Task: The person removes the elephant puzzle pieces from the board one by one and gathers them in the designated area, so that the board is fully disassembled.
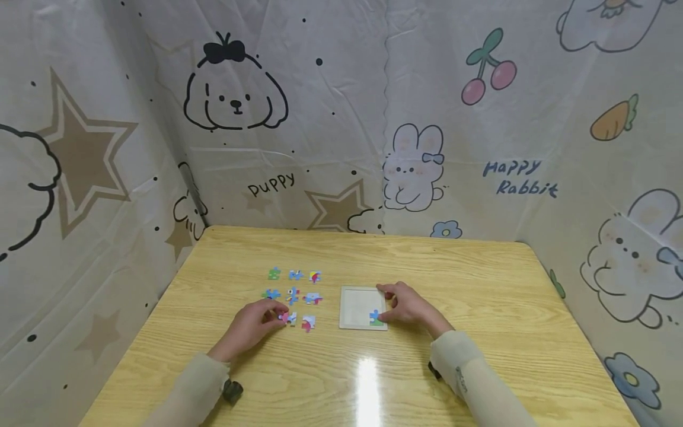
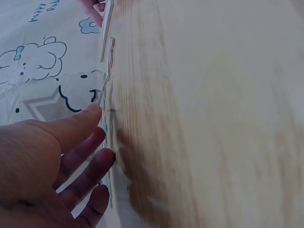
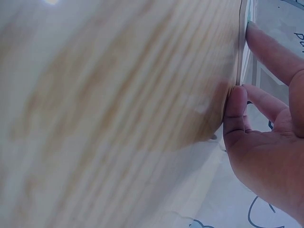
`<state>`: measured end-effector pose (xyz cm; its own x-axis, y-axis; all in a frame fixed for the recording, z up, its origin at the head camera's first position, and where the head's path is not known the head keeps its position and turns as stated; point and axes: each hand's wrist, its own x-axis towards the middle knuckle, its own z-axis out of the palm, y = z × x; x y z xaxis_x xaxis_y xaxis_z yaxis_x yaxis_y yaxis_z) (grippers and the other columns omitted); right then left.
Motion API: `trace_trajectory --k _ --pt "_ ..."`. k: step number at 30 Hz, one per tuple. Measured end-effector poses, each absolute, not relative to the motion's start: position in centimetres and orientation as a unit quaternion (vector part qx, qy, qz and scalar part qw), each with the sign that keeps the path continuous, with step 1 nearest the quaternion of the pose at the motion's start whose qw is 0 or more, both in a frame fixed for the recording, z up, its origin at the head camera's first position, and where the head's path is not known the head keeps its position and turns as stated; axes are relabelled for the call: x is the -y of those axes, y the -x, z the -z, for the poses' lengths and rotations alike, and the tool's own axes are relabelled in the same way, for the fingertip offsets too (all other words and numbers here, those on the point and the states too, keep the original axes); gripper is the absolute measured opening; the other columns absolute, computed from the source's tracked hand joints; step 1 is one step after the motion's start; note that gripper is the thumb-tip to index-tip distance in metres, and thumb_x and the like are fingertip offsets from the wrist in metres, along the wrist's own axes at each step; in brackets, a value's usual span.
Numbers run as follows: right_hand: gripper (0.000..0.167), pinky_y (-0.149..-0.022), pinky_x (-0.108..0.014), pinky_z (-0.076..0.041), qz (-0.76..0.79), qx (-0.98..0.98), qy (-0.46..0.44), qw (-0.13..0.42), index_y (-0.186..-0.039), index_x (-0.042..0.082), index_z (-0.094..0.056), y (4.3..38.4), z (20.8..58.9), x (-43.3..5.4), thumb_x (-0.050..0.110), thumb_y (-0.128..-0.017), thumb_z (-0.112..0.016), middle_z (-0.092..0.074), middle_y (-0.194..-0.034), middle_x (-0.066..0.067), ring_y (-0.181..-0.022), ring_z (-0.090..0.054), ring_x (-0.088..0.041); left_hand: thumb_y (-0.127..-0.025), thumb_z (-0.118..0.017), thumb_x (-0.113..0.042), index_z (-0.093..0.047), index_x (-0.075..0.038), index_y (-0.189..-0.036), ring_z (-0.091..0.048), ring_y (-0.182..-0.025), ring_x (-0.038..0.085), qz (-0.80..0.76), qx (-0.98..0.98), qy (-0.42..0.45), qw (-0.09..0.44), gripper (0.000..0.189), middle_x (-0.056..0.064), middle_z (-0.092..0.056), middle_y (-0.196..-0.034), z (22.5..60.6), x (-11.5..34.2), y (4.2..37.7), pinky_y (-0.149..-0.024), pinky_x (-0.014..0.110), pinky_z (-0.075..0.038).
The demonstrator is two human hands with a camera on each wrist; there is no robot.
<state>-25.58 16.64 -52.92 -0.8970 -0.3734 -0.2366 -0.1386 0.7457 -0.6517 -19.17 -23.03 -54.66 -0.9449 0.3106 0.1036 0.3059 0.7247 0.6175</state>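
In the head view my left hand is at the near left of a group of jigsaw pieces and pinches a pink and blue jigsaw piece. The left wrist view shows a thin piece tilted up at the thumb tip of that hand. To the right lies a shallow square puzzle tray with a pale bottom. One blue and green jigsaw piece sits in its near right corner. My right hand holds the tray's right side, thumb near that corner and a finger at the far right corner.
Several other jigsaw pieces lie in loose rows left of the tray. All this is on a light wooden table. A printed curtain hangs along the table's back and sides.
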Motion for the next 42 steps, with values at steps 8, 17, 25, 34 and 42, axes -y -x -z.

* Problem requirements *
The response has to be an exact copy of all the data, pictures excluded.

* Result of this exercise *
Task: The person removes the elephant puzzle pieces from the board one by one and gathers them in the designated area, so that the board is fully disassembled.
`<state>`: measured end-effector pose (xyz cm; its own x-axis, y-axis; all in a frame fixed for the recording, z up, its origin at the head camera's first position, and where the head's path is not known the head keeps its position and turns as stated; point and axes: each hand's wrist, its own x-axis towards the middle knuckle, its own z-axis out of the palm, y = z × x; x y z xaxis_x xaxis_y xaxis_z yaxis_x yaxis_y yaxis_z) (grippers and the other columns omitted); right then left.
Motion API: `trace_trajectory --k _ --pt "_ ..."`. k: step number at 30 Hz, one per tuple. Measured end-effector poses, each absolute, not relative to the motion's start: position in centimetres and orientation as a unit quaternion (vector part qx, qy, qz and scalar part qw), each with the sign that keeps the path continuous, with step 1 nearest the quaternion of the pose at the motion's start whose qw is 0 or more, both in a frame fixed for the recording, z up, its origin at the head camera's first position, and where the head's path is not known the head keeps its position and turns as stated; axes are relabelled for the call: x is the -y of those axes, y the -x, z the -z, for the poses' lengths and rotations alike, and the tool's own axes are relabelled in the same way, for the fingertip offsets too (all other words and numbers here, those on the point and the states too, keep the original axes); gripper is the absolute measured opening; the other columns absolute, computed from the source's tracked hand joints; step 1 is one step after the motion's start; note that gripper is the thumb-tip to index-tip distance in metres, and thumb_x and the like are fingertip offsets from the wrist in metres, along the wrist's own axes at each step; in brackets, a value's usual span.
Numbers run as follows: right_hand: gripper (0.000..0.167), pinky_y (-0.149..-0.022), pinky_x (-0.108..0.014), pinky_z (-0.076..0.041), qz (-0.76..0.79), qx (-0.98..0.98), qy (-0.46..0.44), qw (-0.13..0.42), index_y (-0.186..-0.039), index_x (-0.042..0.082), index_z (-0.094..0.056), y (4.3..38.4), z (20.8..58.9), x (-43.3..5.4), thumb_x (-0.050..0.110), thumb_y (-0.128..-0.017), thumb_z (-0.112..0.016), middle_z (-0.092..0.074), middle_y (-0.194..-0.034), middle_x (-0.066..0.067), ring_y (-0.181..-0.022), ring_z (-0.090..0.054), ring_x (-0.088..0.041); left_hand: thumb_y (-0.127..-0.025), thumb_z (-0.118..0.017), thumb_x (-0.113..0.042), index_z (-0.093..0.047), index_x (-0.075..0.038), index_y (-0.189..-0.036), ring_z (-0.091..0.048), ring_y (-0.182..-0.025), ring_x (-0.038..0.085), qz (-0.80..0.76), qx (-0.98..0.98), qy (-0.42..0.45), qw (-0.09..0.44), gripper (0.000..0.189), middle_x (-0.056..0.064), middle_z (-0.092..0.056), middle_y (-0.196..-0.034), z (22.5..60.6), x (-11.5..34.2), y (4.2..37.7), pinky_y (-0.149..-0.024), pinky_x (-0.014..0.110), pinky_z (-0.075..0.038).
The demonstrator is two human hands with a camera on each wrist; there is no robot.
<state>-25.58 16.64 -52.92 -0.8970 -0.3734 -0.2366 -0.1386 0.7457 -0.6517 -19.17 -23.03 -54.66 -0.9449 0.3106 0.1036 0.3059 0.7247 0.6175</state>
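In the head view my left hand is at the near left of a group of jigsaw pieces and pinches a pink and blue jigsaw piece. The left wrist view shows a thin piece tilted up at the thumb tip of that hand. To the right lies a shallow square puzzle tray with a pale bottom. One blue and green jigsaw piece sits in its near right corner. My right hand holds the tray's right side, thumb near that corner and a finger at the far right corner.
Several other jigsaw pieces lie in loose rows left of the tray. All this is on a light wooden table. A printed curtain hangs along the table's back and sides.
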Motion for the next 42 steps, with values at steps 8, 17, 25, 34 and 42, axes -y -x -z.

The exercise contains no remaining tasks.